Your task: Would you copy each line of the data below that has "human"?

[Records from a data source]
>>>
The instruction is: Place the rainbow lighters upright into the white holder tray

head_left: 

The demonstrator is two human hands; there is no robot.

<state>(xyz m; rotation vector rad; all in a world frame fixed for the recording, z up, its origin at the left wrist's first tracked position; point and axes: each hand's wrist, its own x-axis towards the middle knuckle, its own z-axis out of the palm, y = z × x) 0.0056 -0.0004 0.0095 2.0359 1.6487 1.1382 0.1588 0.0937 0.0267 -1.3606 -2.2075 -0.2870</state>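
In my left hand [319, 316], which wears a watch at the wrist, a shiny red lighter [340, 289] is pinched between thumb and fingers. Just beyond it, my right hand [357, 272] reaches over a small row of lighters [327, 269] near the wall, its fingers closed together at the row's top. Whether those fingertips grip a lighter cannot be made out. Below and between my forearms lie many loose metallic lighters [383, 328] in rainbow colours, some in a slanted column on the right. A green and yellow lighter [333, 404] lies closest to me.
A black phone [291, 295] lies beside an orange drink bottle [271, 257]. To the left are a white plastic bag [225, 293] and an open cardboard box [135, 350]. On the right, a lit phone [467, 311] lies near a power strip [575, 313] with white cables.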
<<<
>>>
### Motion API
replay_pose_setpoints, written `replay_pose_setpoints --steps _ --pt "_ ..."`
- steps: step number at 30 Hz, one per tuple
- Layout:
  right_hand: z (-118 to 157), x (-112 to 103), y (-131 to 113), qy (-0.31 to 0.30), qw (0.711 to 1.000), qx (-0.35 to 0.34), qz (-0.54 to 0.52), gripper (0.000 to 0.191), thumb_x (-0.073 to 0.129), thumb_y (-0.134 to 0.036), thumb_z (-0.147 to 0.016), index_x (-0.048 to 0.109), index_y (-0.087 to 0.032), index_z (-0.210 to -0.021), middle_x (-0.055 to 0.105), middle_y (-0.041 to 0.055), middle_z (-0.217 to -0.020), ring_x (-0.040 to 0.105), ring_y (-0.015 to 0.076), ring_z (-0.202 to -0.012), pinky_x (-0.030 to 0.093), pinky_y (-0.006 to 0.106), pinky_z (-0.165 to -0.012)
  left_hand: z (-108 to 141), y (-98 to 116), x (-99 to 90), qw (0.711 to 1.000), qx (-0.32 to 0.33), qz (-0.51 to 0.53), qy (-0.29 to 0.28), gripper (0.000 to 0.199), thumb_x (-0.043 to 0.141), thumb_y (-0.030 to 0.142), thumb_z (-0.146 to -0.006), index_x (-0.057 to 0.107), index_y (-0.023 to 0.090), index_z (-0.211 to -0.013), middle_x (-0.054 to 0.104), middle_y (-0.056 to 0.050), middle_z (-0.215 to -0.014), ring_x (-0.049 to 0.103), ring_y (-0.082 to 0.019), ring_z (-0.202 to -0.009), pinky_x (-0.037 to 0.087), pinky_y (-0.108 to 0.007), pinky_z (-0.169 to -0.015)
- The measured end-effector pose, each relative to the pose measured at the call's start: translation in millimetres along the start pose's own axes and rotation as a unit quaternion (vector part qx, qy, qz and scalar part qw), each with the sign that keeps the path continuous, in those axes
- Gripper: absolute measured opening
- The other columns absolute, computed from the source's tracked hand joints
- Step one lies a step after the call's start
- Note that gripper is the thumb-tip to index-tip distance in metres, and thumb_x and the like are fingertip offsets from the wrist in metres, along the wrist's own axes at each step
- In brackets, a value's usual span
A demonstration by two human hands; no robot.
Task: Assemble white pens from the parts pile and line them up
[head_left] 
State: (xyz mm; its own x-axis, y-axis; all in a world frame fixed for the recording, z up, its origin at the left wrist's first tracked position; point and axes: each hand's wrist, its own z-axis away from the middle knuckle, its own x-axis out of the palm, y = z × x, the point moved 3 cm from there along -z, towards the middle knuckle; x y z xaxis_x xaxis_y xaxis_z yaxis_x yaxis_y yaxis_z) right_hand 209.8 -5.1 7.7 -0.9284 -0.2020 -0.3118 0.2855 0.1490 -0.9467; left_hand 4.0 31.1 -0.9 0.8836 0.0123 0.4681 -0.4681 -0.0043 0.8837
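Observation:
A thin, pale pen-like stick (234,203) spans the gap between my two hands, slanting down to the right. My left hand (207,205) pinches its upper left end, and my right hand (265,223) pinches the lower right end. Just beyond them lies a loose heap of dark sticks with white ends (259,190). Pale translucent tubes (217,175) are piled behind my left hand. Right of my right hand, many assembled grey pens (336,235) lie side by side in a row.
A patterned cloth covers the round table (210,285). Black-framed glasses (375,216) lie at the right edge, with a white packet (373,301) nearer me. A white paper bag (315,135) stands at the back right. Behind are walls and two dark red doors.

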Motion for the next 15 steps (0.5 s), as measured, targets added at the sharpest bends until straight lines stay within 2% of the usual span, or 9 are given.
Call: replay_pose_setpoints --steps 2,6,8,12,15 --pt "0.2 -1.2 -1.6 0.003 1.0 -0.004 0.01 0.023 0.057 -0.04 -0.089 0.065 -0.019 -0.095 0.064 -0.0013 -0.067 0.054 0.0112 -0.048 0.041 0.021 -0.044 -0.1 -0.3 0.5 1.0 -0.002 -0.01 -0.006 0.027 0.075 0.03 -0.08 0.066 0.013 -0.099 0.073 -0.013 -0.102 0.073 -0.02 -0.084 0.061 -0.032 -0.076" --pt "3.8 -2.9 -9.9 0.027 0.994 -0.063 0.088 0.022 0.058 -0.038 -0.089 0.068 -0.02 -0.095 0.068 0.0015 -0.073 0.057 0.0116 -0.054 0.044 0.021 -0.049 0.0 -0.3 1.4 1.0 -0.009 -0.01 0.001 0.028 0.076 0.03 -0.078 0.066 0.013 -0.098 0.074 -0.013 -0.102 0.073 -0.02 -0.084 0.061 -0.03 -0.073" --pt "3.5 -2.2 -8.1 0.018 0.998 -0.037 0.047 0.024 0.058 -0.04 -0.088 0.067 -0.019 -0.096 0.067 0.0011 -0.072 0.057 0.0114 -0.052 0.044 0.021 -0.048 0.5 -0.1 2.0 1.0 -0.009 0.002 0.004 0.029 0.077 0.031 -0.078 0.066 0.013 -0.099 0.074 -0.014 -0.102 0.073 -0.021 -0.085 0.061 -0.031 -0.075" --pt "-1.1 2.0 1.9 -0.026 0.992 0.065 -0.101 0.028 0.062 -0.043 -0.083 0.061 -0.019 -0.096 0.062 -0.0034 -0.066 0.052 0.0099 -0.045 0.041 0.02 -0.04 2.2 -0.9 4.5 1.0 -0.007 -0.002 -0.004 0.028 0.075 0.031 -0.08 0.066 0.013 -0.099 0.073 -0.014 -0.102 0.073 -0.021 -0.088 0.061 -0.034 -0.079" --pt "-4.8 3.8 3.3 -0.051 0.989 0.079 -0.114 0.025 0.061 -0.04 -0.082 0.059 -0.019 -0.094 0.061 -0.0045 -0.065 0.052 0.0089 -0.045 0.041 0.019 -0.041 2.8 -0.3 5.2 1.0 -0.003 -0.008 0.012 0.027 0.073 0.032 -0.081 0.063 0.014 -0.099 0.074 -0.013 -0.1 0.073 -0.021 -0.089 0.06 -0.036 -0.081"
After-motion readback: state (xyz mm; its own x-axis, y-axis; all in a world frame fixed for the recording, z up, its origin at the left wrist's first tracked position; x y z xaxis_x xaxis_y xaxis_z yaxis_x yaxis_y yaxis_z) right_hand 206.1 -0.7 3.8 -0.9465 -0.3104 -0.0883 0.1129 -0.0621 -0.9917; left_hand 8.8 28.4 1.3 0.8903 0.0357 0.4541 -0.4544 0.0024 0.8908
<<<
Task output:
The demonstrator is two human hands; there is no robot.
A demonstration by two human hands; no robot.

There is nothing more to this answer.